**Task requirements:** Would you pull out every line of the material that contains the string "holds"?
== Data section ==
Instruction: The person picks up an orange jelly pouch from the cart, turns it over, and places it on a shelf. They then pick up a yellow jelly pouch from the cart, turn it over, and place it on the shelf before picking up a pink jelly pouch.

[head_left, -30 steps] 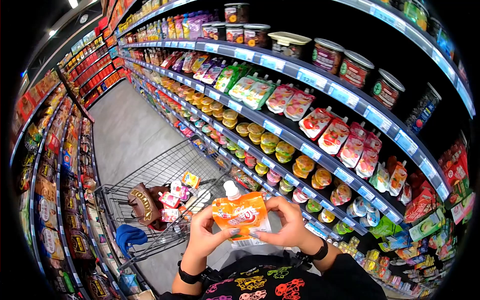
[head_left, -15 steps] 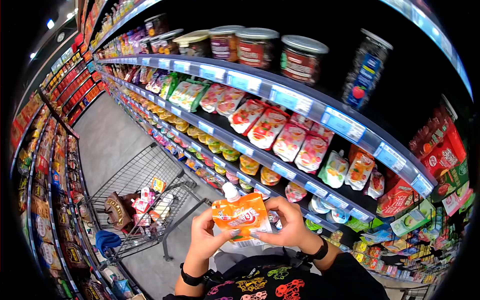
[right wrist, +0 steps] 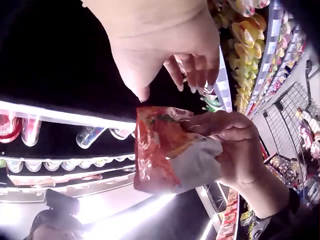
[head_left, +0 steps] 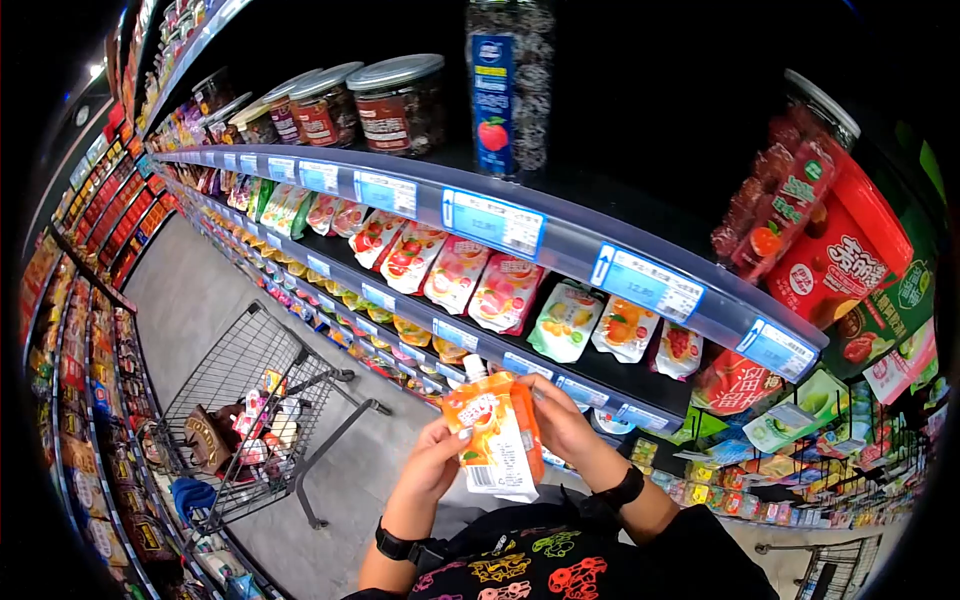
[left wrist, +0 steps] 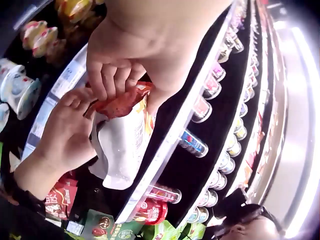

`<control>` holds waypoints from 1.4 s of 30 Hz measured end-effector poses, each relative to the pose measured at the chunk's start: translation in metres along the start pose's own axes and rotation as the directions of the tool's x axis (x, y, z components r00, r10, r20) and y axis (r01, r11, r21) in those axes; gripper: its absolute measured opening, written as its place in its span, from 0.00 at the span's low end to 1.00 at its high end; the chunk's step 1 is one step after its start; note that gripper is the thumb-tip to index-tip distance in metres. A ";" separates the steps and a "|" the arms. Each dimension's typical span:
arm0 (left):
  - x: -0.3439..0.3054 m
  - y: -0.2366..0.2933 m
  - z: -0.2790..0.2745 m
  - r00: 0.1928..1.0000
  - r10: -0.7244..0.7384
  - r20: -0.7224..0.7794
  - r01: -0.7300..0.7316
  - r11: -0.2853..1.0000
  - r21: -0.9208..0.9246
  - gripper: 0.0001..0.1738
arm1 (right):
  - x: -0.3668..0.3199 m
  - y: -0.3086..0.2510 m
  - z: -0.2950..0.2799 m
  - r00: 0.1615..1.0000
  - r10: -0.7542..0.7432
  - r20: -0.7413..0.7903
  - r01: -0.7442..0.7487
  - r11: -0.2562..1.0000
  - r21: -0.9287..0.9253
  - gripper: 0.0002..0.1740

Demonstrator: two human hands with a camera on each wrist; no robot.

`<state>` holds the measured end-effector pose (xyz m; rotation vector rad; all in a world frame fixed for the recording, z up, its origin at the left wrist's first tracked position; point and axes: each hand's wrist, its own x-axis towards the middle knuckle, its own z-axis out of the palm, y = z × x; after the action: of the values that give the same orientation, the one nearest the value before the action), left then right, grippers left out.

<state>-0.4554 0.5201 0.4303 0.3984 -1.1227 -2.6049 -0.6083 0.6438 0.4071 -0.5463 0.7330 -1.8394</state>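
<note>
On the left of the head view, a long shelf of packets (head_left: pixel 95 400) ran beside the aisle floor (head_left: pixel 195 285). A wire shopping cart (head_left: pixel 245 350) stood on that floor, holding a brown bag (head_left: pixel 207 440) and several small colourful packs (head_left: pixel 255 425), with a blue cloth (head_left: pixel 192 495) at its near end. Right of it, the left hand (head_left: pixel 437 462) gripped the spouted pouch (head_left: pixel 492 435), its thumb on the printed front and its other fingers bent round behind. The pouch was in front of the person's body, below the stocked shelves, tilted, with its white spout (head_left: pixel 474 368) up and a barcode low on its face. At its other side was the right hand (head_left: pixel 565 430); the right wrist view showed its fingers loosely bent, the thumb apart from them and its tip just beside the pouch's edge, though whether it touched could not be told. Behind the hands, lidded jars (head_left: pixel 398 105) and a tall jar with a blue label (head_left: pixel 510 90) stood on an upper shelf, above a row of pouches on the shelf below (head_left: pixel 505 290). Farther right were a large red bag (head_left: pixel 835 260), hanging packets (head_left: pixel 800 460) and part of a second cart (head_left: pixel 835 572).
</note>
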 end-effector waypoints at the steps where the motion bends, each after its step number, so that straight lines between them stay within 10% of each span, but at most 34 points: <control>1: 0.004 -0.008 0.002 0.998 -0.055 0.034 0.057 0.997 -0.054 0.23 | -0.002 0.002 0.000 0.998 0.027 -0.055 -0.027 1.000 0.014 0.19; 6: 0.019 -0.051 -0.001 0.913 -0.340 0.225 0.403 0.835 -0.374 0.25 | -0.002 0.002 -0.018 0.964 0.058 0.259 -0.127 0.958 0.258 0.31; 8: 0.023 -0.056 0.007 0.857 -0.400 0.324 0.505 0.775 -0.379 0.24 | -0.007 -0.003 -0.010 0.978 0.005 0.207 -0.060 0.964 0.259 0.40; 10: 0.040 -0.098 -0.018 0.706 -0.292 0.646 0.699 0.440 -0.564 0.22 | -0.010 -0.002 -0.010 0.968 -0.112 0.225 0.048 0.961 0.272 0.47; 13: 0.042 -0.080 0.021 0.677 -0.520 0.521 0.733 0.410 -0.543 0.16 | -0.016 -0.005 -0.027 0.982 -0.185 0.049 0.177 0.974 0.141 0.45; 16: 0.053 -0.098 0.020 0.627 -0.447 0.638 0.771 0.474 -0.426 0.20 | -0.021 -0.031 -0.020 0.970 -0.209 -0.126 0.208 0.978 -0.017 0.38; 20: 0.071 -0.107 0.023 0.858 -0.498 0.126 0.495 0.867 0.062 0.15 | -0.030 -0.058 -0.030 0.962 -0.235 -0.140 0.220 0.968 -0.118 0.33; 22: 0.074 -0.088 0.029 0.946 -0.265 0.185 0.189 0.917 0.350 0.12 | -0.036 -0.079 -0.030 0.917 -0.349 -0.194 0.305 0.925 -0.226 0.29; 25: 0.083 -0.075 0.043 0.982 0.018 0.188 -0.130 0.787 0.603 0.09 | -0.037 -0.113 -0.033 0.727 -0.525 -0.442 0.321 0.829 -0.457 0.24; 31: 0.090 -0.074 0.081 0.846 0.332 0.418 -0.505 0.245 0.827 0.06 | -0.014 -0.136 -0.075 0.623 -0.763 -0.173 0.005 0.225 -0.974 0.21; 38: 0.095 -0.079 0.095 0.752 0.366 0.548 -0.582 -0.019 0.813 0.16 | 0.011 -0.122 -0.088 0.565 -0.825 -0.028 -0.044 0.004 -0.999 0.16; 42: 0.098 -0.076 0.095 0.761 0.359 0.540 -0.542 -0.106 0.834 0.21 | 0.011 -0.113 -0.073 0.543 -0.829 -0.135 0.129 0.241 -0.962 0.14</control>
<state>-0.5901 0.5983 0.4234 -0.0282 -2.4427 -0.8172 -0.7350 0.6824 0.4349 -0.9200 2.4084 -2.1616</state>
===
**Your solution:**
`<control>` holds waypoints from 1.4 s of 30 Hz measured end-effector poses, each relative to the pose measured at the chunk's start: translation in metres along the start pose's own axes and rotation as the directions of the tool's x axis (x, y, z components r00, r10, r20) and y axis (r01, r11, r21) in those axes; gripper: its absolute measured opening, written as its place in its span, from 0.00 at the span's low end to 1.00 at its high end; the chunk's step 1 is one step after its start; note that gripper is the thumb-tip to index-tip distance in metres. A ";" separates the steps and a "|" the arms. Each dimension's typical span:
`<state>` holds the measured end-effector pose (xyz m; rotation vector rad; all in a world frame fixed for the recording, z up, its origin at the left wrist's first tracked position; point and axes: each hand's wrist, its own x-axis towards the middle knuckle, its own z-axis out of the palm, y = z × x; after the action: of the values that give the same orientation, the one nearest the value before the action), left then right, grippers left out.

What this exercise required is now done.